In no particular order, specific mechanical changes that I think will accomplish goals 1 and 2 are:

- **Phase out gas miners for all upstream maps.** It doesn't make sense that all stations have free and plentiful sources of gas, otherwise you might as well be on a planet. This is a game that is literally set in space. It would make sense to keep a few specialty miners, e.g. for plasma, if a station is set on a plasma mining planet. But in general, all other gases should be imported via gas canisters. Miners should still be kept available for any forks that choose to use them.

- **Make all atmos devices flow-based.** This means driving gas flow as a result of pressure differences created using pumps. The specific offenders are currently any "pumped" device that is not a dedicated pump, e.g. air vents, scrubbers, filters, and mixers.

- **Make station air flow-based.** Currently, air vents release air when the pressure is too low, and by default scrubbers only scrub waste gases. So if for some reason the station gets cold, there's no easy way to cycle the air out and heat it up. Of course, you could set all the scrubbers to siphon, heat your distro, and then set the air alarm to fill. But that would just be describing a bad way of doing what real life HVAC systems have always been doing: keep the air flowing.

- **Globally increase MaxTransferRate** for devices that are not flow-based, e.g. pumps.

- **Make heaters and freezers thermodynamically sound.** Keeping a station properly heated or cooled is actually a substantial real-life problem. Why deprive atmos techs an actual challenge that keeps gameplay interesting? Because of the existence of generators like the TEG, keeping things thermodynamically balanced is also a great way to prevent infinite power hacks.

- **Make heaters and freezers binary.** Just like your central heating and air conditioning circulate air through heat/cold coils, gases should flow across heaters and freezers in order to exchange temperature.

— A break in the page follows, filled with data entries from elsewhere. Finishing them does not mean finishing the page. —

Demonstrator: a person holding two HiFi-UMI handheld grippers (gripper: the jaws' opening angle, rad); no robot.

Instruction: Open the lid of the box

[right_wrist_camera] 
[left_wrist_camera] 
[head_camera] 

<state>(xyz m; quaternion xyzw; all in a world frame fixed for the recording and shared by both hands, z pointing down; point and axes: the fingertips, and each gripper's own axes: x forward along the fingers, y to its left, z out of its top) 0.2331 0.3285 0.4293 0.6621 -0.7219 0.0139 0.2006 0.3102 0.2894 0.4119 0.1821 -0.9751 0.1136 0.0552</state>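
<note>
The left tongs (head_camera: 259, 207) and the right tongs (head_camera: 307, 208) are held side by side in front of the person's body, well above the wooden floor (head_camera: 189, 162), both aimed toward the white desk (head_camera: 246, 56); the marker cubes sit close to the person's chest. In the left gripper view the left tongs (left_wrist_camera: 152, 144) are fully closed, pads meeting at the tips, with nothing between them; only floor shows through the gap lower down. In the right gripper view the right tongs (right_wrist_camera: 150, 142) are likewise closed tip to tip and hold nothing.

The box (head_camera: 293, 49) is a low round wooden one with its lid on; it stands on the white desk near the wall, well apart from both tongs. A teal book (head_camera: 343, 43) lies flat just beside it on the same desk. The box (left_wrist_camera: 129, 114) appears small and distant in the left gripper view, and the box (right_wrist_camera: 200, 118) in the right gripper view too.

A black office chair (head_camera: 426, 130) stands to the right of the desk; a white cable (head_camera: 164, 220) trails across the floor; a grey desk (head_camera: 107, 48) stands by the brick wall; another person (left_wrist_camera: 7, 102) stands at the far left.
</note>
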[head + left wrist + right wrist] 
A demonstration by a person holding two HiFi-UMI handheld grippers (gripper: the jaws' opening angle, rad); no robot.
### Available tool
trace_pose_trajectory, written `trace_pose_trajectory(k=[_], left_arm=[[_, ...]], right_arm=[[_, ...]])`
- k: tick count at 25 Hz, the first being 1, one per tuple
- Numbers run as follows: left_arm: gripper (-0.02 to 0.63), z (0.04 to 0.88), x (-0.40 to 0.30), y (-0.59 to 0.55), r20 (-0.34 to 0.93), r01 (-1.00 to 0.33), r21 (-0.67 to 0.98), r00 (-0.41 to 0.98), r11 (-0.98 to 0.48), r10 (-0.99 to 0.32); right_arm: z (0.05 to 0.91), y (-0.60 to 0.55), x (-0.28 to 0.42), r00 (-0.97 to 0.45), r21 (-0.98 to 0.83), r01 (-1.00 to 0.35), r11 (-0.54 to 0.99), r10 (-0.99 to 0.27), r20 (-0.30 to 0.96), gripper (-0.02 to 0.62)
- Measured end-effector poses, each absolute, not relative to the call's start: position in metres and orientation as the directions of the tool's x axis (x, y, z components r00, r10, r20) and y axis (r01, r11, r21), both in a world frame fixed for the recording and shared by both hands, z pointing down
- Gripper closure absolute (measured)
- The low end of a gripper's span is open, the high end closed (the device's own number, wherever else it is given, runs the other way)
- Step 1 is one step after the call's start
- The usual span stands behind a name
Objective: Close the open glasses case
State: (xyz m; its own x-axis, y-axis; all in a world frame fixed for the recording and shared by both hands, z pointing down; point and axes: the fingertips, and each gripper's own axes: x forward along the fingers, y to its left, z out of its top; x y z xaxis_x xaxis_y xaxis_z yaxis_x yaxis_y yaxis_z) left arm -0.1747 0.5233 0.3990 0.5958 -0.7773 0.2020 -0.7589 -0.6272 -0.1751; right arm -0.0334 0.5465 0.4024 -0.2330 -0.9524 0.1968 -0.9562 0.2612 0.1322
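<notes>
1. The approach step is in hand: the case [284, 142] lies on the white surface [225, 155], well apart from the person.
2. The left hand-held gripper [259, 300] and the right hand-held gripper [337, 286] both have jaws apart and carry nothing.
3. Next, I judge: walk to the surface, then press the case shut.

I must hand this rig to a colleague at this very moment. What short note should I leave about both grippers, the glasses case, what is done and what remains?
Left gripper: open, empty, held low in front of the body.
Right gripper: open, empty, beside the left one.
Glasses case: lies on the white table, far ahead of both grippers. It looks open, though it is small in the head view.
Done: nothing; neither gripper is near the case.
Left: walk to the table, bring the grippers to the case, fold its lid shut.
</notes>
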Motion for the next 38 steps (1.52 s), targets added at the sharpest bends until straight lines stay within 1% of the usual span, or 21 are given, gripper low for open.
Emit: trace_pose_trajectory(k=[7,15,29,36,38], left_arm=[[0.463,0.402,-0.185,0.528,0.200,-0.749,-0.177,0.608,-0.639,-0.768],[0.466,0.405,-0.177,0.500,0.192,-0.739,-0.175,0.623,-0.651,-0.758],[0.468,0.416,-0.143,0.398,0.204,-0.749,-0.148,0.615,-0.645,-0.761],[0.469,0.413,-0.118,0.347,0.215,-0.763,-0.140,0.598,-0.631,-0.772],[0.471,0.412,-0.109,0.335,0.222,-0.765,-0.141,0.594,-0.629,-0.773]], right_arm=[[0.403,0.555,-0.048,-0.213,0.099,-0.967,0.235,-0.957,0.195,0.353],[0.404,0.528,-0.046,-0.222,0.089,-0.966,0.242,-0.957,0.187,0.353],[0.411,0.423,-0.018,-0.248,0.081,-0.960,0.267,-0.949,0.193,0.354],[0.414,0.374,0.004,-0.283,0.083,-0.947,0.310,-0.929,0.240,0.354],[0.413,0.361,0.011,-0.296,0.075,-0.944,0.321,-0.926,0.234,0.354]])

- **Reworking scrubbers and gas filters.** One of the most pressing challenges in the real world is "how do you separate different kinds of gas." Most current methods of gas extraction are based on chemistry (e.g. real life carbon dioxide scrubbers contain chemicals that react with CO2, pulling it out) or physical methods (e.g. fractional distillation, where you cool down air in different stages to get liquid nitrogen, oxygen, etc.) This creates a lot of opportunity for new game play mechanics and industrial processes. This would also give more opportunities to add gas-based reactions (i.e. more content).

- **Add gas condensation.** This would enable fractional distillation and permit conversion between gas and the equivalent reagent.

- **Add pump efficiency curves.** Pumps have to work harder when they create a larger pressure difference. As a result, pumping from 1 atm to 2 atm should be easier (read: faster) than pumping from 1 atm to 10 atm. You could create a multi-stage pump, and indeed, that is what people in real life do, at the trade-off of less throughput.

- **Add maximum temperature and pressure limits for most devices.** It does not make sense that you can contain the surface of the sun in your pipes. Adding limits would encourage designing processes and systems that work within reasonable constraints.

- **Breaking windows at high enough tile pressure differences.** To handle explosions and resulting space wind without leaning on the explosino system, and to encourage people to design burn chambers with more controlled burns instead of always putting their pedal to the metal.